Work instruction: Print the lines in the listing below that fall between the line with "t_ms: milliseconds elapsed" and the line with "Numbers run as", those two lines included, exactly as they stand and with nothing else.

Information provided:
::::::::

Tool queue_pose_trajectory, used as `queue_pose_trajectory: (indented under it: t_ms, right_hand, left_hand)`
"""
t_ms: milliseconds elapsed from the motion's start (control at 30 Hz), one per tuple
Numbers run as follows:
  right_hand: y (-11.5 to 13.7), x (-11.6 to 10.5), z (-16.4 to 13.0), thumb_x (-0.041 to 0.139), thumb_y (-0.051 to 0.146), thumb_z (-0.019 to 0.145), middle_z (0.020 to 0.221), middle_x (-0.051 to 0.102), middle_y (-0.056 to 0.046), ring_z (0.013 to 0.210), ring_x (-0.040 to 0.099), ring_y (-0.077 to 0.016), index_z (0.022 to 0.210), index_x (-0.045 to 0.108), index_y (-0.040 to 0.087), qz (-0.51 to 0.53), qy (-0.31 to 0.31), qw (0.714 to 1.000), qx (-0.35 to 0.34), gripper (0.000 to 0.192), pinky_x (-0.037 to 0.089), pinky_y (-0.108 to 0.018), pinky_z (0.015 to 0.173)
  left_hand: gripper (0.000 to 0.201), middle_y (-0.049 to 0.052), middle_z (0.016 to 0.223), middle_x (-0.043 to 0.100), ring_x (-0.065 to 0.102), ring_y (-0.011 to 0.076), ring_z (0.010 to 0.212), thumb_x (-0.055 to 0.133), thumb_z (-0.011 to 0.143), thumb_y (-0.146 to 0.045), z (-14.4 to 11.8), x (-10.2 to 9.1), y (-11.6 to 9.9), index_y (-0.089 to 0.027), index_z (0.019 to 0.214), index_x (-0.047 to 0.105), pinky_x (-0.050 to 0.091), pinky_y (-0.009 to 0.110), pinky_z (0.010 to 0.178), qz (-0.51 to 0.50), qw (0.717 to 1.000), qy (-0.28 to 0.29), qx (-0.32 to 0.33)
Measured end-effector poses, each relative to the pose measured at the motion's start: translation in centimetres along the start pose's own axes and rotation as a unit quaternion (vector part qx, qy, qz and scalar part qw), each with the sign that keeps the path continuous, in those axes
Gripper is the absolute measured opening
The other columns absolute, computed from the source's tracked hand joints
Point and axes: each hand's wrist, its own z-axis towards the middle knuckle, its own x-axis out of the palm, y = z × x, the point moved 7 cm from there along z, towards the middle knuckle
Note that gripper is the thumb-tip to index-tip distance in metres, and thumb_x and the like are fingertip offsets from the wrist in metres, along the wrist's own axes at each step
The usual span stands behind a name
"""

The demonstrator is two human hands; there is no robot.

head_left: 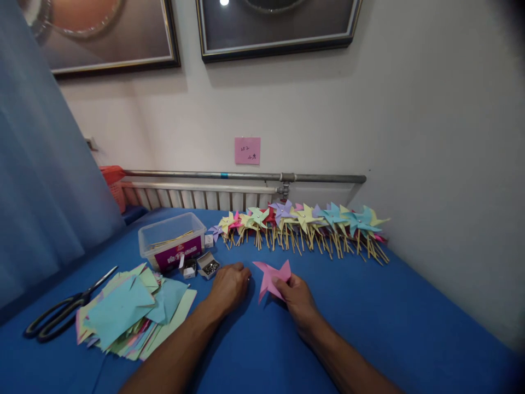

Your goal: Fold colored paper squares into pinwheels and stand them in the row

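On the blue worktop (369, 317), before the row of finished pinwheels (303, 227), the right hand (297, 298) pinches a pink paper pinwheel blank (270, 278), likely light, floppy, best gripped at its folded centre, while the left hand (229, 284) rests curled, holding nothing visible.

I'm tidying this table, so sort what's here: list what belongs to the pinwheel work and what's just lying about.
In use:
- pink paper piece, held by the right hand
- left hand, resting beside it
- pin boxes
- cut paper stack
- clear tub of sticks
- finished pinwheels

Lying about:
- scissors
- pink wall note
- orange basket
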Motion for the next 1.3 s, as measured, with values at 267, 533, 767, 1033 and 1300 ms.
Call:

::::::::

Written answer:
t_ms: milliseconds elapsed from the motion's start (control at 30 Hz), one per tuple
Numbers run as follows:

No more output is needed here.